Благодарность — неугасимая память добра, непоколебимая верность добру — есть добродетель мужественная по преимуществу: вот почему она так сильна в Наполеоне.

«Я презираю неблагодарность, как самый гнусный порок сердца», — говорит он из глубины сердца. Благодарность — доброта затаенная — теплота глубоких вод. Вот почему он скрывает ее целомудренно: «Я не добр; нет, я не добр, я никогда не был добрым, но я надежен».

Завещание Наполеона — один из прекраснейших памятников этой человеческой «надежности».

Всех, кто сделал ему в жизни добро, вспоминает он; воскрешает в памяти своей давно умерших; сам умирающий, благодарит их в детях и внуках и все боится, как бы не забыть кого-нибудь. За десять дней до смерти, уже в страшных муках конца, пишет собственноручно четвертое прибавление к завещанию, «потому что в прежних статьях мы не исполнили всех обязательств». Следуют тринадцать новых статей. «Сыну или внуку генерала Дюгамье, бывшего главнокомандующего Тулонской армией — сто тысяч франков — знак памяти о том уважении, привязанности и дружбе, которые оказывал нам этот доблестный и бестрепетный генерал. — Сто тысяч франков — сыну или внуку Распарена, члена Конвента, за то, что он одобрил наш план Тулонской осады. — Сто тысяч франков — вдове, сыну или внуку нашего адъютанта Мьюрона, который был убит рядом с нами, под Арколем, покрывая нас телом своим».

А в одной из первых статей — сто тысяч франков главному полевому хирургу, Ларрею, потому что «это самый добродетельный человек, какого я знал». Добрый знает доброго.

Что старую кормилицу свою, Камиллу Илари, жену бедного корсиканского лодочника, он благодетельствует всю жизнь — неудивительно; удивительнее то, что выплачивает из собственной шкатулки тайную пенсию кормилице короля Людовика XVI и двум бедным старушкам, сестрам Максимилиана Робеспьера. Так просто и чудно примирил он в сердце своем палача с жертвою.
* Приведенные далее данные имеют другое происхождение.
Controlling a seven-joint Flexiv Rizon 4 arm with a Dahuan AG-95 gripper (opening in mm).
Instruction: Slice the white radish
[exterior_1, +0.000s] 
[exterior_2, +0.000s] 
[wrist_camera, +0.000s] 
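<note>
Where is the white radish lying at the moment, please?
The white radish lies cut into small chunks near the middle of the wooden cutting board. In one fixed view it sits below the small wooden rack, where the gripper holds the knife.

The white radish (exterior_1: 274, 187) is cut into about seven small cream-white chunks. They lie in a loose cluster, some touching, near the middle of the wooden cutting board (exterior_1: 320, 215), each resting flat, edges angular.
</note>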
Сердце человеческое в малом чаще застигается врасплох и познается больше, чем в большом; хуже иногда виден герой сквозь триумфальные ворота, чем сквозь замочную скважину.

«Я могу говорить о нем только полуодетом, и в этом виде он почти всегда был добр», — вспоминает камердинер Наполеона Констан.

Как-то раз, в одной из зарейнских кампаний, после нескольких бессонных ночей, Констан глубоко заснул в императорской ставке, в креслах государя, за письменным столом его с бумагами и военными картами, положив руки на стол и опустив на них голову. Вдруг вошел Наполеон с маршалом Бертье и мамелюком Рустаном.

Эти двое хотели разбудить спящего, но император не позволил им и, так как другого стула в комнате не было, сел на край своей походной койки, продолжая разговор с Бертье о завтрашней диспозиции. Понадобилась карта. Наполеон подошел к столу и начал вытаскивать ее из-под локтя Констана, потихоньку, так, чтобы его не разбудить. Но тот проснулся, вскочил и залепетал извинения. «Господин Констан, я очень жалею, что вас разбудил. Простите меня», — сказал Наполеон с доброй улыбкой.

Многие солдатские грубости его — розовое платье Жозефины, нарочно облитое чернилами за то, что оно ему не понравилось, и даже знаменитый, хотя не очень достоверный, удар коленом в живот философу Вольнею за глупое кощунство — всё это можно простить Наполеону за эту царственную вежливость.

Свитский паж, молоденький мальчик, скакал однажды верхом, рядом с дверцей императорской кареты, в сильный дождь. Выходя из кареты, Наполеон увидел, что мальчик промок до костей, велел ему остаться на ночлег и много раз потом спрашивал, не простудился ли он. Паж написал об этом матери, и та, читая письмо его, может быть, узнала кое-что о Наполеоне, чего не знают сорок тысяч судей.

Доктору О’Меаре на Св. Елене сделалось дурно, и он упал без чувств к ногам Наполеона, а очнувшись, увидел, что император, стоя на коленях, нагнулся к нему, заглядывает в лицо его и мочит ему виски одеколоном. «Никогда не забуду той нежной тревоги, которую я увидел в глазах его», — вспоминает О’Меара.